Movie Review
★★★
AMERICAN MADE
Directed by Doug Liman. Written by Gary Spinelli. Starring Tom Cruise, Domhnall Gleeson, Sarah Wright. At Boston Common, Fenway, suburbs. 115 minutes. R (some sexual content, partial nudity).
The movie’s called “American Made’’ and it stars Tom Cruise, so you’re pretty sure it’s going to be a can-do hero parade of patriotic jingoism. Right?
Wrong.
Doug Liman’s film — pop-art bright with concealed teeth — is the story of Barry Seal, a small plane pilot who in the 1970s and early ’80s ran Central American surveillance flights for the CIA. After that, he flew cocaine for the Medellin cartel, then guns for the Contras, then anti-Sandinista sting operations for the DEA, before finally being brought down by the FBI. General Manuel Noriega of Panama and Lieutenant Colonel Oliver North of the White House also make appearances. It was a hell of a life while it lasted.
Cruise plays Seal as a handsome, cheerfully amoral good ol’ boy, and you just know he knows that Barry is what Maverick from “Top Gun’’ would probably have become after a few years, a few pounds, and a few disappointments. Domhnall Gleeson, who’s everywhere these days, is Seal’s (fictionalized) CIA handler Monty Schafer, dangling riches and the prospect of excitement while working his way up the cubicle ladder back at the office. For a while Seal keeps his wife, Lucy (Sarah Wright), in the dark, but once the carry-on bags full of cash start showing up, she’s on board too.
Narrated by Cruise’s character from an on-the-run VHS recording session in the mid-1980s, the movie feels similar in structure and spirit to “The Wolf of Wall Street,’’ a supposedly cautionary tale that mostly revels in high-life absurdity. Barry’s always slightly in the dark about the bigger picture, always at the mercy and whims of men like Schafer, or Pablo Escobar (Mauricio Mejía) and his Colombian cocaine colleagues, or the two-bit Nicaraguan thugs paid to be Contras by the CIA and flown into a secret training base in Arkansas, where half of them immediately go AWOL.
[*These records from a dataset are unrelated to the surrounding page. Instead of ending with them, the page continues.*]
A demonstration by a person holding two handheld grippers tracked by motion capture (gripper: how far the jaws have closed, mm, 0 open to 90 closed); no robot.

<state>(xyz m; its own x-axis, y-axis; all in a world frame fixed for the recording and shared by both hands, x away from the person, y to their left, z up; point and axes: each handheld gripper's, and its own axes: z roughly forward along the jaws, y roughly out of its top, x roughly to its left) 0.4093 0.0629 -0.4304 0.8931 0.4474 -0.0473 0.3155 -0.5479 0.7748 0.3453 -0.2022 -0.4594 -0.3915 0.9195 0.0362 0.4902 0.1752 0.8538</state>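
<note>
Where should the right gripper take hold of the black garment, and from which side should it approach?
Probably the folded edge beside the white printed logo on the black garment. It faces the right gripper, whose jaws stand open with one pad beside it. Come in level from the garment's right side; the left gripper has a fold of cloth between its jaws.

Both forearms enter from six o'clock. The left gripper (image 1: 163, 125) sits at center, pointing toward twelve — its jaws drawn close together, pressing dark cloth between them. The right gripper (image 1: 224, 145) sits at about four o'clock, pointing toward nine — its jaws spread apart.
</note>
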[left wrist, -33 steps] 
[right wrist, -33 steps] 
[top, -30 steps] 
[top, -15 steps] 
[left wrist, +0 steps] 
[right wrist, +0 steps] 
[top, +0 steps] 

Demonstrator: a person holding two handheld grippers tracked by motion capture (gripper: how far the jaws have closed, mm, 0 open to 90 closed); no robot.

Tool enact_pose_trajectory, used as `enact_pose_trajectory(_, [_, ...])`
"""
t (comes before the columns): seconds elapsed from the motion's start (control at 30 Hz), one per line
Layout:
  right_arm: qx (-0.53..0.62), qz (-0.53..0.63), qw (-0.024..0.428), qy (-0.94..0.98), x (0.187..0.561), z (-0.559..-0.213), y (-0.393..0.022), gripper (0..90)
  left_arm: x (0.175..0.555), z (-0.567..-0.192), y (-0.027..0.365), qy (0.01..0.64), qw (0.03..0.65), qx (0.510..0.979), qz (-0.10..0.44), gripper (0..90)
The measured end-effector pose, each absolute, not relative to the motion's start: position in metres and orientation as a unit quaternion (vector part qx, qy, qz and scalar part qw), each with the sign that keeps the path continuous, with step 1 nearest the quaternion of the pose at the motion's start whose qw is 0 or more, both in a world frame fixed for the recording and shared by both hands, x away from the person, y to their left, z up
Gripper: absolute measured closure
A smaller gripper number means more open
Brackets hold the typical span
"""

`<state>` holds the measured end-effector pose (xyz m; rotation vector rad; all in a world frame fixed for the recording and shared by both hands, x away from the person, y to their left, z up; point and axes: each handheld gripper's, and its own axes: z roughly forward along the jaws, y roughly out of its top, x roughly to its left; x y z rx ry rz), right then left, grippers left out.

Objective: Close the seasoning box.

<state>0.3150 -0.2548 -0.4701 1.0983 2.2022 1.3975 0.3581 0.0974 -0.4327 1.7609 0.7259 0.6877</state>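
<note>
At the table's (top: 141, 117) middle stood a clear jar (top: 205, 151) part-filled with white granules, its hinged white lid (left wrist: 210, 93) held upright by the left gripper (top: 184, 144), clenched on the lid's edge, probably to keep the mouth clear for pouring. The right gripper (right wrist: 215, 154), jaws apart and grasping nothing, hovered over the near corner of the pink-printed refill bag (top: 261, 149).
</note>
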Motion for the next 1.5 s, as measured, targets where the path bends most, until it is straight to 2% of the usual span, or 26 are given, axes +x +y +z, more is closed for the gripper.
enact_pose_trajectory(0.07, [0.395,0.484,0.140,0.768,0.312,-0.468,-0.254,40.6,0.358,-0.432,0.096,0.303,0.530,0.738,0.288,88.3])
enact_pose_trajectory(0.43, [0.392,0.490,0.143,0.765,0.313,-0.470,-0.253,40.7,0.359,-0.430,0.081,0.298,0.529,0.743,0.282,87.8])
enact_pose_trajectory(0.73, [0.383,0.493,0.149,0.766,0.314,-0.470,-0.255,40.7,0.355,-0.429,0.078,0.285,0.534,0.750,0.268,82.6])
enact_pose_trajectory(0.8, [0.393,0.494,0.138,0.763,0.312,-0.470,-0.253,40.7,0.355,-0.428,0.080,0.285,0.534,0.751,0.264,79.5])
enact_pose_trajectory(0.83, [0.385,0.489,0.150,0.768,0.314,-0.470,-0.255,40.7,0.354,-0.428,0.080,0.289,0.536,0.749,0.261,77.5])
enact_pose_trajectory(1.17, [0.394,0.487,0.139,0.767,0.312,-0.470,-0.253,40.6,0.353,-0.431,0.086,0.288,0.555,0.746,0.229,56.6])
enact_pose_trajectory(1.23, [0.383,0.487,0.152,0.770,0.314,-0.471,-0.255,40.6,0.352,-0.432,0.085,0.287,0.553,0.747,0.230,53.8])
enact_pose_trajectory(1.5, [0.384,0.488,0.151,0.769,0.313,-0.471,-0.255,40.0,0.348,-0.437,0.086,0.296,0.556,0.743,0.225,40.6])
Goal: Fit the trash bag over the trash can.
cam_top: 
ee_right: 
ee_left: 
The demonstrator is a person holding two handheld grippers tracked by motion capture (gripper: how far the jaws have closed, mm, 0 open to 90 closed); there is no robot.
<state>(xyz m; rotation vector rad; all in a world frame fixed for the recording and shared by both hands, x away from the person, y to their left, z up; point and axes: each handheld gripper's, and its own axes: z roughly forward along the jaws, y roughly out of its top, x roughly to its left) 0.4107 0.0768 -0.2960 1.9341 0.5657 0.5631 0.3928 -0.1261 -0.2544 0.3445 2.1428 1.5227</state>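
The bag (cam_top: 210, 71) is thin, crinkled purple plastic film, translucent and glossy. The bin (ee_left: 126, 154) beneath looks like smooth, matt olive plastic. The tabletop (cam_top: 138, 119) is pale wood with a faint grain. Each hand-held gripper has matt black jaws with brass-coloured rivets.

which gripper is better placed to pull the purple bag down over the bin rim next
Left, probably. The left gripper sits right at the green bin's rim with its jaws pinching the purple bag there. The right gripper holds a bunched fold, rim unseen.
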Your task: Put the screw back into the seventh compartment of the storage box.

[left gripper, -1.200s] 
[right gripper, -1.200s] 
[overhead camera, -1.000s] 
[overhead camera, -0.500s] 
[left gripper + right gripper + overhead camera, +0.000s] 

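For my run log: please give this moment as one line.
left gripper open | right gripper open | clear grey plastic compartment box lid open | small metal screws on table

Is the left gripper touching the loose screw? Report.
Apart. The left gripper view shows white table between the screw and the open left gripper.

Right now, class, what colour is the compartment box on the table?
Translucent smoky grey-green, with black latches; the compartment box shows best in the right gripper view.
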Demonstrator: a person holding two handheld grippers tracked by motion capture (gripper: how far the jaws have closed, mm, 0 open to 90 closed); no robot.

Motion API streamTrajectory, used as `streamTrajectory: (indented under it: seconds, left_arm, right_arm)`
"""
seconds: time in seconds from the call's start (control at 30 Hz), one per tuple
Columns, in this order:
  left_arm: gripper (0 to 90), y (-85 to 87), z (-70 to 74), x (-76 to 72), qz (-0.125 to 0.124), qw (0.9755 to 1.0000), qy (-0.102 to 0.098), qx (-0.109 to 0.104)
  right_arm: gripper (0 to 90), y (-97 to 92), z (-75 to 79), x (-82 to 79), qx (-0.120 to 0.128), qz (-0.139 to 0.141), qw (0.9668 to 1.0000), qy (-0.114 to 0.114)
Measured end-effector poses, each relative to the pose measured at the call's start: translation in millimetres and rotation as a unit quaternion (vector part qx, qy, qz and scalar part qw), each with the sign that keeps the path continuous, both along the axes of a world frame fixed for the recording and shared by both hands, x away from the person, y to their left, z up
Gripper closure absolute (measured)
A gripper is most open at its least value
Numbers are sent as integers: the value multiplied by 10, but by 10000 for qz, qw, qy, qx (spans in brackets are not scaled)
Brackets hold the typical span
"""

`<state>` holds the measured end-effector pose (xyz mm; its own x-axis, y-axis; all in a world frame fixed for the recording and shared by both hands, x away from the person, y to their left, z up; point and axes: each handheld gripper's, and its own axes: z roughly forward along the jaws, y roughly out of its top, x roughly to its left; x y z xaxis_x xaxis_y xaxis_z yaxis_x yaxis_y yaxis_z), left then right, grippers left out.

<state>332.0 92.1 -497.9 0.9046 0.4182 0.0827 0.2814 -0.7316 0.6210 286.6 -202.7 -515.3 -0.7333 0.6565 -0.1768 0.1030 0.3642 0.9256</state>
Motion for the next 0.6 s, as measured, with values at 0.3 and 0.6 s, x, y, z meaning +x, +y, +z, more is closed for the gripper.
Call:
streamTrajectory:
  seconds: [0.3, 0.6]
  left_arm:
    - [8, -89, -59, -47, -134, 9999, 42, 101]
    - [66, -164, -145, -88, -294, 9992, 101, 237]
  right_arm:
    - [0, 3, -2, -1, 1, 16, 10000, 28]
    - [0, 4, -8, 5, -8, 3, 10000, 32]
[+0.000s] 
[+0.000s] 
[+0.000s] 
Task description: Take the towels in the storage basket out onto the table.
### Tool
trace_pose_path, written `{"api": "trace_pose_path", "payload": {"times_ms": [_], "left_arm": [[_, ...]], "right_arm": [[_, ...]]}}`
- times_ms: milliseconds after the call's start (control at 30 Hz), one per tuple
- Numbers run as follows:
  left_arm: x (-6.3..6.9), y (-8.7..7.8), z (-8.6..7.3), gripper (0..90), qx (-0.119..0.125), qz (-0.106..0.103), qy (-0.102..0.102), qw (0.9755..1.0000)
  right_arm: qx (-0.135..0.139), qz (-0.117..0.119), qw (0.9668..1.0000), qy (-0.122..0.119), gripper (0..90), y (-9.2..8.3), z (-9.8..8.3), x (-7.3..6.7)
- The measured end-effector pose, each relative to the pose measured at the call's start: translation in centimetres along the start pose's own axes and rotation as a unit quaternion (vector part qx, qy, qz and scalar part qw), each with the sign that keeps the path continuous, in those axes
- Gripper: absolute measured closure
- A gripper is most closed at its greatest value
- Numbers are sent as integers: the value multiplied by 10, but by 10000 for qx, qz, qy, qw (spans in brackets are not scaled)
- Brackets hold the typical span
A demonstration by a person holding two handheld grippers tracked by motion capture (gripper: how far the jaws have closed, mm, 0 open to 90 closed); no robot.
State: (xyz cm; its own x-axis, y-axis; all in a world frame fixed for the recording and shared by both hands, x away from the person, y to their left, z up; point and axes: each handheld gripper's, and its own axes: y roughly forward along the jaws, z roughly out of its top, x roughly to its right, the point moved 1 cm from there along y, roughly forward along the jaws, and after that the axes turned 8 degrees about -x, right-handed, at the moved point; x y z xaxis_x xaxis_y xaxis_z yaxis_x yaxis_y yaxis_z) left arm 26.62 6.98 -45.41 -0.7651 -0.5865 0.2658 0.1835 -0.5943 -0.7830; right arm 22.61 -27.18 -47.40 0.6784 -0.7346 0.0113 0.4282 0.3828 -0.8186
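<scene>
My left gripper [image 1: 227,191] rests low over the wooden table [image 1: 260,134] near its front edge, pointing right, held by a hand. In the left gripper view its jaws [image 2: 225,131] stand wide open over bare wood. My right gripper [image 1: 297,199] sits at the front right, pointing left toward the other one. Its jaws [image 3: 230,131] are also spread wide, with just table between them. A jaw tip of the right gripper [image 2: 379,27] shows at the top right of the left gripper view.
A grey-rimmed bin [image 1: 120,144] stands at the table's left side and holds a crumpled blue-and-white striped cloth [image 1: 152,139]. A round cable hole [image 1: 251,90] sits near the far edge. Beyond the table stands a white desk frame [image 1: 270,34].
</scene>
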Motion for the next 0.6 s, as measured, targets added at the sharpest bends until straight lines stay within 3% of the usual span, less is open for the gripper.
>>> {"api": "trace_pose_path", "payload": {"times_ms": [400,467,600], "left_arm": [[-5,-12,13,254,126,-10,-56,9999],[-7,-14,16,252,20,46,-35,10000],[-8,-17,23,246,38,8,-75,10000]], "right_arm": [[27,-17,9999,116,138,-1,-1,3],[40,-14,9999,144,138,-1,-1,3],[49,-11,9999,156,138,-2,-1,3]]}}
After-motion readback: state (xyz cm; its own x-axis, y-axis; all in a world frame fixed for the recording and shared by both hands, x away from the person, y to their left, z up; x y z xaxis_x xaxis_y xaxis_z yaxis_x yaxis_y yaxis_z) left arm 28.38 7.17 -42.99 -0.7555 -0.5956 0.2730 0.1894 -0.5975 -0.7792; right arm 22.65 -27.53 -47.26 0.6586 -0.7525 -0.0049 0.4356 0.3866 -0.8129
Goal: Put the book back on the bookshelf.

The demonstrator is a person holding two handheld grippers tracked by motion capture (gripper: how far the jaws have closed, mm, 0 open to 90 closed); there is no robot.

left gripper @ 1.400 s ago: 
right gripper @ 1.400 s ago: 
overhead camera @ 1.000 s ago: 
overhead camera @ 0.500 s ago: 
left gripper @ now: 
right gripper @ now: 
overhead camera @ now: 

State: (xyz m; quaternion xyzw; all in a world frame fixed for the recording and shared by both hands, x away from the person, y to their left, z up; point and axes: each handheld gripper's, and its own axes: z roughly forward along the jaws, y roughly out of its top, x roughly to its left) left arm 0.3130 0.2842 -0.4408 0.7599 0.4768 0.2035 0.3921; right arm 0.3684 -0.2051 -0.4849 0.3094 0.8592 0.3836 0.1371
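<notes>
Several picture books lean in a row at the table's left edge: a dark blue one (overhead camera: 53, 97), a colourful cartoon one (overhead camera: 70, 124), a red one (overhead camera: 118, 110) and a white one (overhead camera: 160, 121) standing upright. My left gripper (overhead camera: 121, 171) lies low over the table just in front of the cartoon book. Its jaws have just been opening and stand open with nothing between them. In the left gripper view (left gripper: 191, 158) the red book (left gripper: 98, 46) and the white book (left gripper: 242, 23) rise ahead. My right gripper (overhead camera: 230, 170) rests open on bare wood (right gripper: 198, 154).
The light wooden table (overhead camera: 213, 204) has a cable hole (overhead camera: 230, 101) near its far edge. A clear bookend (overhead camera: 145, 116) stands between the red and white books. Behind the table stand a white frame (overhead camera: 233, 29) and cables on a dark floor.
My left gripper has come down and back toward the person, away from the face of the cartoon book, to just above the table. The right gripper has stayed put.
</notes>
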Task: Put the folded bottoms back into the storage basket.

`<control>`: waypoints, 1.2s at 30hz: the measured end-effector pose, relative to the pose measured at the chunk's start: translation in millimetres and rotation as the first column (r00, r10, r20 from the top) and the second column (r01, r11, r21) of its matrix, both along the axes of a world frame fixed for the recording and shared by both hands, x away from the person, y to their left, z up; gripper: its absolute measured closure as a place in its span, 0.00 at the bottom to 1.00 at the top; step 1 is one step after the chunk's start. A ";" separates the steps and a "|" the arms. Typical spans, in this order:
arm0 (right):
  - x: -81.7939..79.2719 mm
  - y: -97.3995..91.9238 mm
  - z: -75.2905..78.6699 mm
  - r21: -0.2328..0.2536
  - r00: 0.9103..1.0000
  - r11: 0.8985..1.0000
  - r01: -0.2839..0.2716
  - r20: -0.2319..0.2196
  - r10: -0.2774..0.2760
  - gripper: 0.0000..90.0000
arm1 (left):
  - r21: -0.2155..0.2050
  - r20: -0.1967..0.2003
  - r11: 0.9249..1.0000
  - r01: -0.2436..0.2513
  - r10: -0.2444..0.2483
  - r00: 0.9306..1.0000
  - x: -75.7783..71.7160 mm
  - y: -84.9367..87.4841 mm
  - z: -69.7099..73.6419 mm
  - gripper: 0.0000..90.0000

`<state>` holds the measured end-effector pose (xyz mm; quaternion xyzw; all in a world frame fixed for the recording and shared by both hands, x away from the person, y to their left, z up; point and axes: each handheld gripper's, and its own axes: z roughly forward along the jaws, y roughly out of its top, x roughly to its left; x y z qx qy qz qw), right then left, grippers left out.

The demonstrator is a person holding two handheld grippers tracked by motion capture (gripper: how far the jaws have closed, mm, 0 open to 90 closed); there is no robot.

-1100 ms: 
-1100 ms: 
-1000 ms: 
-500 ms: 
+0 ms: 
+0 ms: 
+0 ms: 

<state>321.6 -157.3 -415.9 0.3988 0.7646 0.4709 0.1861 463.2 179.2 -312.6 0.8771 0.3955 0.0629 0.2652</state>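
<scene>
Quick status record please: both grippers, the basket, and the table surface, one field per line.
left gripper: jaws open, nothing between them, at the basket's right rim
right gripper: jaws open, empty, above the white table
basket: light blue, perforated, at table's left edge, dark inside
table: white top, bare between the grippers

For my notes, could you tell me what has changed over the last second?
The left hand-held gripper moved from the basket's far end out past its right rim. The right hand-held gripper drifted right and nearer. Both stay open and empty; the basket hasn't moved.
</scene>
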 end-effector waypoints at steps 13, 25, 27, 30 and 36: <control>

It’s all spinning just faster than Barry can control. Much of the movie’s jaded fun comes from watching him get out of one scrape after another, whether it’s a Colombian landing field that’s a wee bit short, or a DEA patrol plane on Seal’s tail, or an FBI investigator (E. Roger Mitchell) curious about why every bank in Barry’s tiny Arkansas town is overflowing with cash. Like “Wolf,’’ the film holds out the all-American dream of an easy buck then shows its comic/karmic downside.
Eventually it has to come crashing down, and you know that chapter has begun with the appearance of Caleb Landry Jones as Bobby’s no-account brother-in-law, JB. Bleary-eyed and half-shaven, pale as a blind cave fish, Jones is one of those actors who scream trouble just by showing up. A human worst-case scenario, he specializes in characters who are simultaneously stupid, spineless, and mean, and “American Made’’ benefits greatly from his presence, not least in putting him next to Teflon Tom, whose Seal seems offended by Jones/JB on a molecular level.
The title itself does multiple duty, implying that a go-getting charlatan like Barry Seal could only be made in America but also, and more critically, that the entire disastrous history of Central America in the ’70s and ’80s was a product of US chicanery. The only thing I missed was the outrage — “American Made’’ never really tips its hand and says this was wrong — but maybe I’m just being a fuddy-duddy. Using loose, playful camerawork (César Charlone) and editing (Andrew Mondshein), Liman (“Swingers,’’ “The Bourne Identity’’) bakes the moral erosion deep into the cracks of the story. He assumes the audience will do the math. Maybe they even will.
As for Cruise, this is his second tour with Liman — “Edge of Tomorrow,’’ from 2014, was both more ridiculous and better — and I think the two men enjoy tinkering under the hood of Tom Cruise, Action Hero. The star has always been a smarter actor than he gets credit for and he’s long since proved he can play both sides of his persona. (See: “Born on the Fourth of July,’’ “Magnolia,’’ “Collateral.’’) “American Made’’ really does deserve to be on a double-bill with “Top Gun,’’ and I’m betting Cruise knows it. The first film embodies the glorious shallowness of the Reagan Era. The second wallows in that shallowness while hinting at everything it cost.